If repair produces sstable after split prepare phase, the replica
will not split that sstable later, as prepare phase is considered
completed already. That causes split execution to fail as replicas
weren't really prepared. This also can be triggered with
load-and-stream which shares the same write (consumer) path.

The approach to fix this is the same employed to prevent a race
between split and migration. If migration happens during prepare
phase, it can happen source misses the split request, but the
tablet will still be split on the destination (if needed).
Similarly, the repair writer becomes responsible for splitting
the data if underlying table is in split mode.
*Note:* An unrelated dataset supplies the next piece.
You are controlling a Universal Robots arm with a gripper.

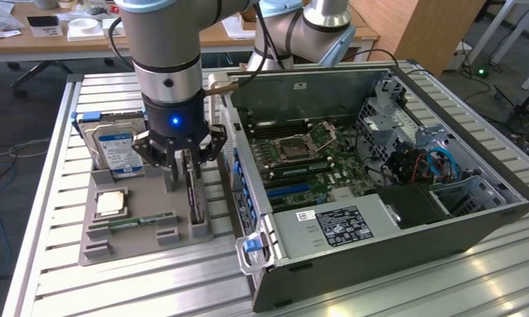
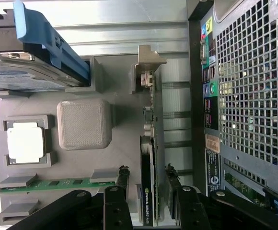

That's implemented
in replica::table for correctness, so if node crashes, the new
sstable missing split is still split before added to the set.

Fixes #19378.
Fixes #19416.

Signed-off-by: Raphael S. Carvalho <raphaelsc@scylladb.com>
(cherry picked from commit 74612ad3586fb96e2e9c5238c714e7272896fc4d)
---
 replica/compaction_group.hh                   |  1 +
 replica/database.hh                           |  6 ++
 replica/table.cc                              | 45 ++++++++++--
 service/topology_coordinator.cc               |  3 +
 .../test_tablets.py                           | 70 +++++++++++++++++++
 5 files changed, 119 insertions(+), 6 deletions(-)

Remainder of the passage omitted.